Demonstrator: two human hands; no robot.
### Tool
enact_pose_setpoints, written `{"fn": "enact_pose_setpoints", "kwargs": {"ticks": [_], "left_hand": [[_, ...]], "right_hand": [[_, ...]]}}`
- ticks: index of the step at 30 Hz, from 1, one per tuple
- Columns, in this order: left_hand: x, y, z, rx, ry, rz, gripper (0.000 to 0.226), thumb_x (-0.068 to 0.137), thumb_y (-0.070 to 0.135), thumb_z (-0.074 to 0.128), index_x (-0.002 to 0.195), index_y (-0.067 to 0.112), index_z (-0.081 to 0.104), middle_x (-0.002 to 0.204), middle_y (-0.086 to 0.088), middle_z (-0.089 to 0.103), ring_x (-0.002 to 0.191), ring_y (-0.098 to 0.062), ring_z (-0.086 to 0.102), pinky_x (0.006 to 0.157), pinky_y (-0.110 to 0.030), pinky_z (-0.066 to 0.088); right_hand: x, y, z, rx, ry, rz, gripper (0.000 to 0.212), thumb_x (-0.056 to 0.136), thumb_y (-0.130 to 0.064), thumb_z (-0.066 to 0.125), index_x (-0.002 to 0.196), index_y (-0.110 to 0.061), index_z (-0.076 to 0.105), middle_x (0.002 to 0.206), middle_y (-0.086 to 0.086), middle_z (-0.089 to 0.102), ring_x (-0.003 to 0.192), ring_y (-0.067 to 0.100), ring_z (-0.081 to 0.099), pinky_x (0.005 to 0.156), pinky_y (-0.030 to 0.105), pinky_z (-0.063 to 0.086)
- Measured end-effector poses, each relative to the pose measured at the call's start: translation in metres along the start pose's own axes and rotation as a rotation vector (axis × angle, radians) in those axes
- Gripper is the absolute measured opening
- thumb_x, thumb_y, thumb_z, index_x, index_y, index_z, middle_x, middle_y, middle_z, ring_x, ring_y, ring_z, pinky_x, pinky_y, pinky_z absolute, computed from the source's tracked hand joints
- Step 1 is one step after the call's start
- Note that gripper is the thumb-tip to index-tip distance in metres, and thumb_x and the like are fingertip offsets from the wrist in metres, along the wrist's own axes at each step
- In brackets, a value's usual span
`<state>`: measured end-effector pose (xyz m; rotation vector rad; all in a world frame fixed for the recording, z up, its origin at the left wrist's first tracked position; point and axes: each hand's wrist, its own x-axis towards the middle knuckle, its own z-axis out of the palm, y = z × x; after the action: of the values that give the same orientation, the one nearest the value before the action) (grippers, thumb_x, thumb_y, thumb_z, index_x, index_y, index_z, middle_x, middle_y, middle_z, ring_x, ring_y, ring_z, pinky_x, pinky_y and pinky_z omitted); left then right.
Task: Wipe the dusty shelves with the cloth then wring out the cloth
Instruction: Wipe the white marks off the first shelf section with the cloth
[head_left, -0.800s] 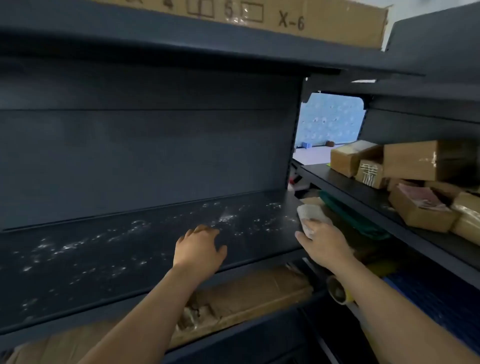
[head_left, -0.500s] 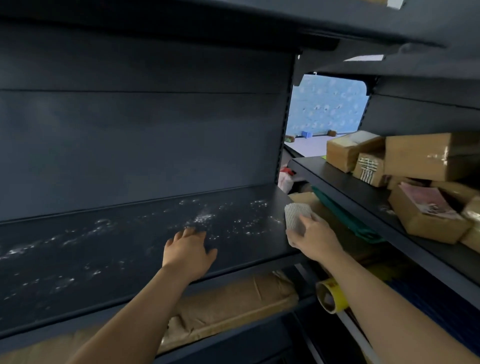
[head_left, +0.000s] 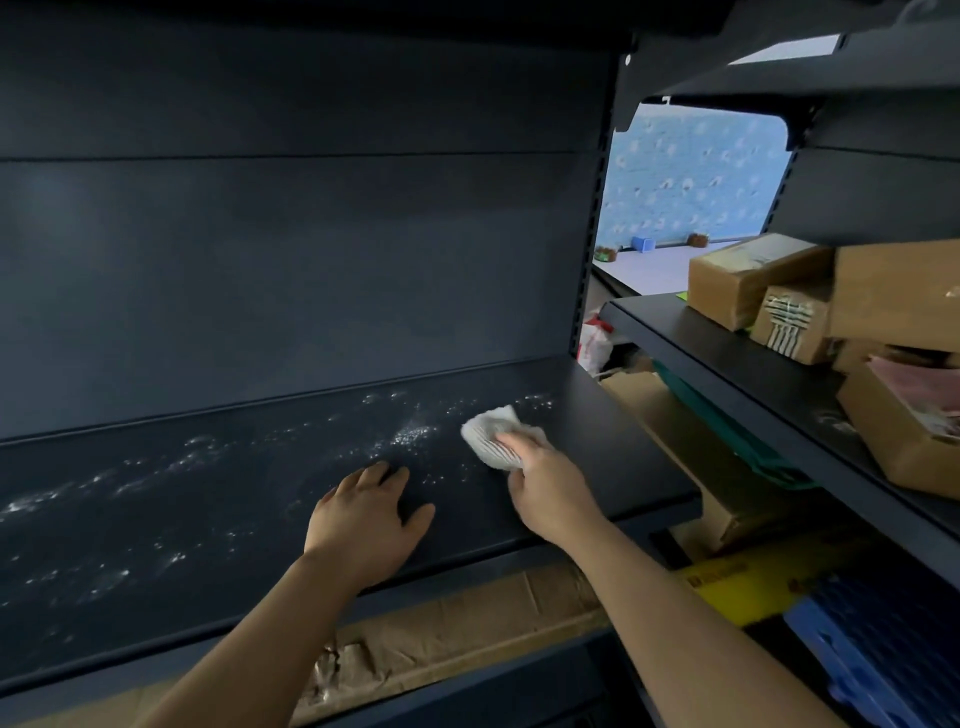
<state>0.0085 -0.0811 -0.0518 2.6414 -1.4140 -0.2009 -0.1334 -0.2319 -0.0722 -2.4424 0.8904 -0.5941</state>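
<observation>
A dark shelf (head_left: 613, 447) runs across the middle of the view, speckled with white dust (head_left: 410, 434) over its left and centre. My right hand (head_left: 550, 488) presses a crumpled white cloth (head_left: 491, 439) flat onto the shelf, just right of the thickest dust patch. The strip of shelf to the right of the cloth looks dust-free. My left hand (head_left: 366, 519) lies palm down on the shelf near its front edge, fingers spread, holding nothing.
A second shelf (head_left: 727, 364) on the right carries several taped cardboard boxes (head_left: 748, 283). Flattened cardboard (head_left: 467, 629) lies on the level below. A yellow and blue item (head_left: 779, 587) sits at the lower right. The shelf above overhangs closely.
My right hand has moved the cloth from the shelf's right end leftward onto the surface, up to the dust. My left hand has stayed planted on the shelf.
</observation>
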Motion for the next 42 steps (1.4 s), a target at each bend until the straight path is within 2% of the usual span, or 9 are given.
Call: {"fn": "enact_pose_setpoints", "kwargs": {"ticks": [3, 6, 11, 15, 22, 25, 28, 36, 42], "left_hand": [[0.007, -0.008, -0.008, -0.046, 0.003, -0.013, 0.066, 0.089, 0.056, 0.039, 0.145, 0.023, 0.027, 0.154, 0.003, 0.027, 0.14, -0.019, 0.028, 0.111, -0.036, 0.029], [0.02, -0.019, -0.017, -0.018, 0.031, -0.044, 0.066, 0.088, 0.055, 0.043, 0.144, 0.022, 0.031, 0.151, 0.001, 0.033, 0.138, -0.022, 0.031, 0.11, -0.036, 0.03], [0.039, -0.029, -0.022, 0.036, -0.05, -0.089, 0.064, 0.087, 0.057, 0.042, 0.141, 0.023, 0.035, 0.15, 0.001, 0.034, 0.135, -0.024, 0.036, 0.107, -0.037, 0.034], [0.046, -0.035, -0.02, 0.063, -0.129, -0.089, 0.068, 0.088, 0.059, 0.037, 0.144, 0.021, 0.03, 0.155, 0.002, 0.025, 0.137, -0.024, 0.034, 0.109, -0.038, 0.035], [0.043, -0.04, -0.019, 0.065, -0.13, -0.075, 0.07, 0.087, 0.062, 0.037, 0.147, 0.027, 0.024, 0.157, 0.005, 0.019, 0.142, -0.02, 0.025, 0.113, -0.037, 0.029], [0.044, -0.041, -0.023, 0.071, -0.102, -0.062, 0.068, 0.087, 0.061, 0.04, 0.145, 0.026, 0.029, 0.156, 0.004, 0.023, 0.14, -0.02, 0.028, 0.112, -0.038, 0.031], [0.047, -0.046, -0.026, 0.082, -0.096, -0.07, 0.07, 0.085, 0.062, 0.042, 0.143, 0.023, 0.032, 0.154, 0.002, 0.026, 0.14, -0.02, 0.03, 0.111, -0.04, 0.033], [0.049, -0.048, -0.02, 0.099, -0.121, -0.092, 0.072, 0.088, 0.062, 0.034, 0.148, 0.026, 0.019, 0.158, 0.006, 0.014, 0.144, -0.018, 0.02, 0.114, -0.036, 0.026], [0.046, -0.048, -0.02, 0.074, -0.102, -0.09, 0.071, 0.088, 0.063, 0.036, 0.148, 0.026, 0.021, 0.158, 0.006, 0.016, 0.144, -0.018, 0.02, 0.114, -0.037, 0.026]], "right_hand": [[0.014, -0.004, -0.009, 0.143, 0.131, 0.044, 0.055, 0.088, -0.003, 0.046, 0.139, -0.023, 0.045, 0.136, 0.009, 0.051, 0.12, 0.026, 0.052, 0.102, 0.026, 0.038], [0.031, 0.023, -0.034, 0.088, 0.249, 0.172, 0.059, 0.089, -0.001, 0.046, 0.142, -0.029, 0.041, 0.131, 0.013, 0.05, 0.116, 0.029, 0.052, 0.099, 0.031, 0.04], [0.054, 0.078, -0.036, -0.129, 0.095, 0.337, 0.061, 0.09, -0.006, 0.045, 0.145, -0.031, 0.033, 0.136, 0.016, 0.046, 0.114, 0.033, 0.052, 0.093, 0.04, 0.047], [0.08, 0.058, -0.018, -0.263, 0.078, 0.308, 0.061, 0.086, -0.006, 0.05, 0.142, -0.025, 0.036, 0.137, 0.014, 0.035, 0.115, 0.03, 0.047, 0.094, 0.037, 0.042], [0.088, 0.005, 0.029, 0.091, -0.066, 0.088, 0.056, 0.088, 0.001, 0.044, 0.135, -0.029, 0.049, 0.137, 0.0, 0.043, 0.117, 0.023, 0.051, 0.094, 0.024, 0.04], [0.094, 0.01, 0.01, 0.112, 0.13, 0.058, 0.051, 0.086, 0.002, 0.045, 0.133, -0.017, 0.054, 0.129, 0.016, 0.051, 0.114, 0.031, 0.054, 0.093, 0.02, 0.036], [0.106, 0.054, -0.02, 0.041, 0.274, 0.254, 0.054, 0.086, 0.003, 0.047, 0.136, -0.018, 0.049, 0.132, 0.019, 0.047, 0.112, 0.036, 0.052, 0.097, 0.033, 0.039], [0.149, 0.06, -0.006, -0.369, -0.023, 0.359, 0.056, 0.085, -0.015, 0.047, 0.139, -0.023, 0.035, 0.133, 0.019, 0.041, 0.115, 0.036, 0.046, 0.087, 0.041, 0.044], [0.14, -0.008, 0.042, -0.09, -0.128, 0.132, 0.057, 0.089, -0.007, 0.046, 0.138, -0.035, 0.042, 0.142, 0.011, 0.029, 0.116, 0.034, 0.051, 0.101, 0.032, 0.038]]}}
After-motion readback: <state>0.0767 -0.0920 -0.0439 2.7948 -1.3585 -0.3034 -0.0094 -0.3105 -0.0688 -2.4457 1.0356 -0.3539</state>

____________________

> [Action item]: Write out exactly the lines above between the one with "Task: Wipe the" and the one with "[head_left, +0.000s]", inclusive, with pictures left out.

> [Output of the exercise]:
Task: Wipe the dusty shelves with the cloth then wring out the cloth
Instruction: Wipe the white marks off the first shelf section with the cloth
[head_left, -0.800s] 
[head_left, -0.500s] 
[head_left, +0.000s] 

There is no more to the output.